Mesmo já tendo protagonizado embates com Cunha, a Ordem dos Advogados do Brasil (OAB) não se posicionou. Segundo a assessoria da OAB, o presidente Marcus Vinicius Furtado não foi localizado desde o dia 22 de outubro. O Departamento Intersindical de Assessoria Parlamentar (Diap), no entanto, defendeu o afastamento de Cunha.

— Como regra, alguém que preside um Poder tem que se impor pelo exemplo. Se o Eduardo Cunha agiu contra as regras de decoro, deve sair. Não é nada pessoal. Isso é com quem quer que seja — afirmou Antônio Augusto de Queiroz, diretor de documentação do Diap.

Em relação aos partidos, até o momento, apenas PSOL e PDT se manifestaram publicamente a favor do do afastamento de Cunha. Líderes de cinco siglas da base e da oposição, porém, evitaram comentar as denúncias contra o peemedebista ou desenvolver estratégias para que ele deixe o comando da Casa. Segundo esses líderes, não haverá orientação partidária sobre o caso e os representantes no Conselho de Ética terão autonomia para agir.
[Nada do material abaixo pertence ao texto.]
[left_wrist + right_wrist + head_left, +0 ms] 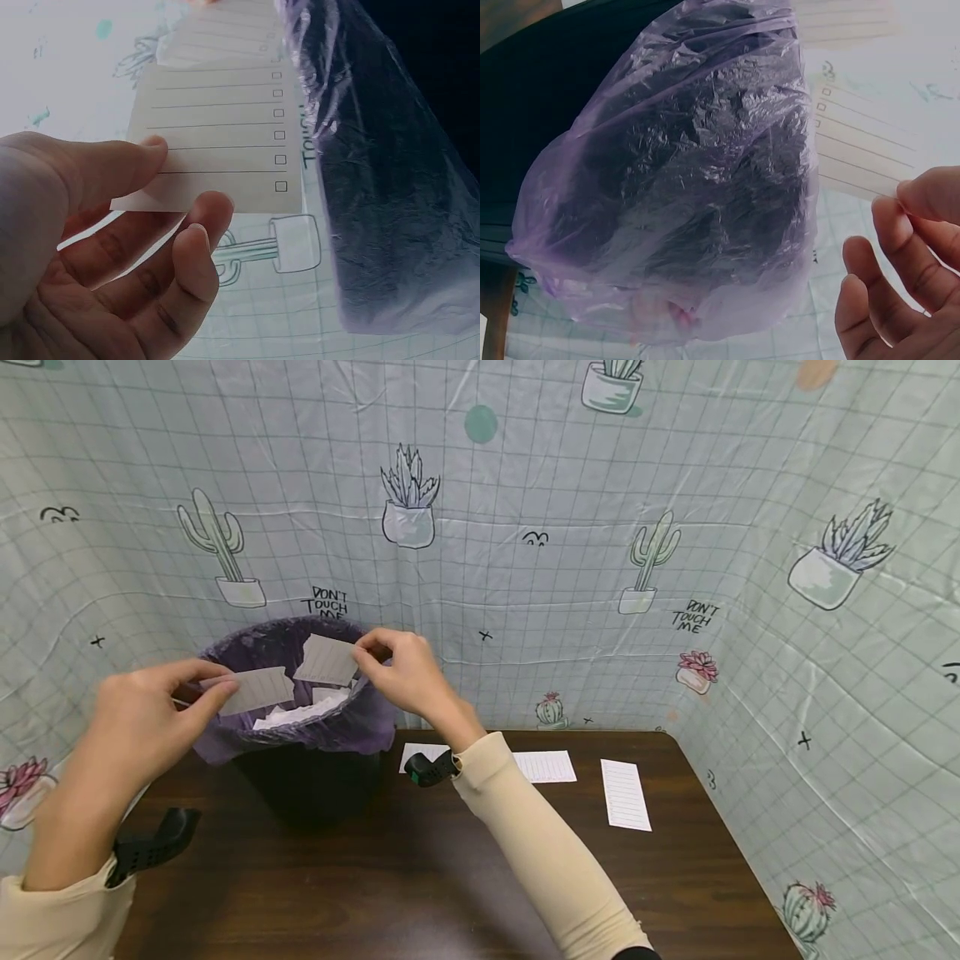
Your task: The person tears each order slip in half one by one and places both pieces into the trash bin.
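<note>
Nearest, two cream sleeves, the left (56, 914) and the right (551, 852), reach in from the bottom edge, each with a black device at the wrist, the left one (153, 843) and the right one (431, 769). Beneath them spreads a dark brown wooden table (390, 885).

The person's left hand (142, 718) pinches a piece of lined white paper, the left piece (258, 691), between thumb and fingers; the left wrist view shows a column of small checkboxes along one side of it. The right hand (408, 672), a little farther off, pinches a similar lined piece, the right piece (327, 660), between thumb and forefinger, its other fingers loosely bent. Both pieces hang over the mouth of a black bin (315, 785), just beside each other, their facing edges uneven.

The bin stands on the left of the table, lined with a crinkled purple plastic bag (345, 731) folded over its rim. White paper scraps (300, 717) lie inside.

On the table to the right lie three lined white cards: one (422, 755) and another (545, 767) on either side of the right wrist, and a third (626, 795) farther right.

Behind everything hangs a pale gridded cloth (525, 468) printed with potted cacti and "DON'T TOUCH ME".
</note>
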The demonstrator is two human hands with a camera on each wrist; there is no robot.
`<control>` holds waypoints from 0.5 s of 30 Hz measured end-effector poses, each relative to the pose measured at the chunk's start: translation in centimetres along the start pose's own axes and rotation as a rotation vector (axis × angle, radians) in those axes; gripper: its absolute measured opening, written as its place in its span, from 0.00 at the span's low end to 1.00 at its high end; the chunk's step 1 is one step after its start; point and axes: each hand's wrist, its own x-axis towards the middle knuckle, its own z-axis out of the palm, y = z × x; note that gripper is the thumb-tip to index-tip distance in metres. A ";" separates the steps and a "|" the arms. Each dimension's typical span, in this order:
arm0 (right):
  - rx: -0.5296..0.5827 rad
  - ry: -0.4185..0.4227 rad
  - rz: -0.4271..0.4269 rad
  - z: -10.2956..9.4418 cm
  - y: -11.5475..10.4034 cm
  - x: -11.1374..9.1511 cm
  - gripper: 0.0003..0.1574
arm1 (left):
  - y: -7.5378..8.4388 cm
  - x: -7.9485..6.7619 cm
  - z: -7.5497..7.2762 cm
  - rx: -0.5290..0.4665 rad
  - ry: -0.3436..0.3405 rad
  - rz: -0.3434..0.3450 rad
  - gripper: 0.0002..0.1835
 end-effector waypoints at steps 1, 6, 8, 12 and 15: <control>-0.001 0.000 0.000 0.0 0.1 0.0 0.12 | 0.0 0.0 0.0 0.001 -0.004 0.003 0.05; 0.001 0.005 0.001 -0.1 0.3 0.0 0.12 | -0.3 -0.2 0.4 0.001 0.006 0.036 0.05; 0.003 0.007 0.003 -0.1 0.4 0.0 0.12 | -0.3 -0.3 0.5 0.004 0.022 0.054 0.06; 0.006 0.013 0.004 -0.1 0.5 0.0 0.12 | -0.4 -0.4 0.6 -0.005 0.041 0.067 0.09; 0.009 0.012 0.004 -0.1 0.4 0.0 0.12 | -0.4 -0.4 0.6 -0.021 0.038 0.055 0.11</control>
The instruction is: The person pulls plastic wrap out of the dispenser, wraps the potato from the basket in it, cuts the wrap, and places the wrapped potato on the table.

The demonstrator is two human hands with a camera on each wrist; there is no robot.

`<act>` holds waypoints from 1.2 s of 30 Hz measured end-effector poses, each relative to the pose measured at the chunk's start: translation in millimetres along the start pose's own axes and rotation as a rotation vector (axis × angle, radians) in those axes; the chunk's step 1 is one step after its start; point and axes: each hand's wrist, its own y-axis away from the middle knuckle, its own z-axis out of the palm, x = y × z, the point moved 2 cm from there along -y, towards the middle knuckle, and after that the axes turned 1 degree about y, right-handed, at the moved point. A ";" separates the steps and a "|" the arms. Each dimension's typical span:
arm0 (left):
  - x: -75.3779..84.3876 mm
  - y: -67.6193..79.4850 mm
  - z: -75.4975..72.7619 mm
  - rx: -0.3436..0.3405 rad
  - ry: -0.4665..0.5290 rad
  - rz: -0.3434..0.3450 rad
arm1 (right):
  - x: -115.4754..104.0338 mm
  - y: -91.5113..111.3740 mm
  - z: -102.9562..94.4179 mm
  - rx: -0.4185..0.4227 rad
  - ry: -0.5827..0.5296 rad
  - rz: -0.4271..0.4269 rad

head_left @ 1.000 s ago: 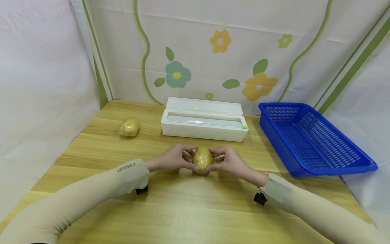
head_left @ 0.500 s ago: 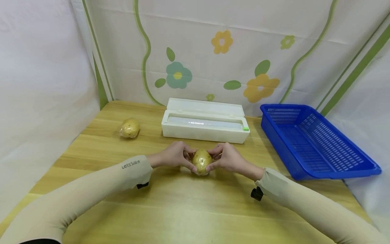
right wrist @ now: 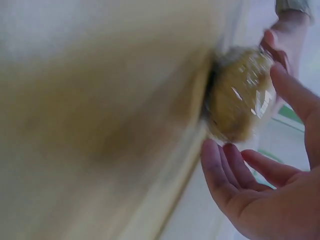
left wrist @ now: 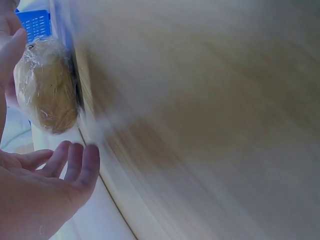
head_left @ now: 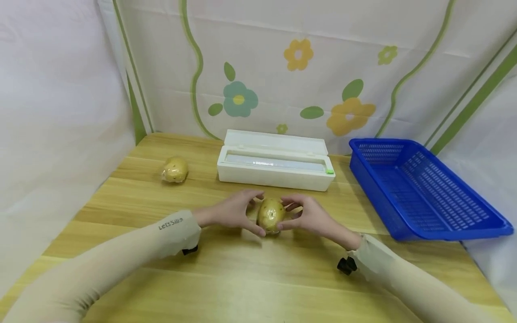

Líder do PT, Sibá Machado (AC) preferiu não falar sobre o mérito das acusações:

— Não vamos entrar na pauta da disputa política. Não vamos fazer nada para ajudar ou atrapalhar. Não tem orientação partidária. Os companheiros que estão no conselho sabem da responsabilidade que têm lá.

A pedido do governo, o PT não fechou questão sobre o processo contra Cunha, mas metade da bancada apoiou a representação contra ele.

O líder do DEM, deputado Mendonça Filho (PE), também afirmou que não há orientação de bancada sobre o processo:

— Não tem orientação. Tem autonomia total para nosso representante (no conselho). Ele vai votar com sua consciência, assegurando a ampla defesa para o presidente Eduardo.

Ouvidos pelo GLOBO, os líderes do PSD, Rogério Rosso (DF), do PBR, Celso Russomanno (SP), e do Solidariedade, Arthur Maia (BA), disseram que não haverá orientação partidária e que os representantes do conselho têm mandato para atuar conforme considerarem mais adequado.

Desde que as denúncias apareceram, o PT, diante da possibilidade de Cunha encaminhar o pedido de impeachment de Dilma, evitou ter posição oficial. A oposição chegou a soltar nota defendendo o afastamento de Cunha, mas, em seguida, reuniu-se com ele e chegou a afirmar que o malestar provocado pela nota estava resolvido.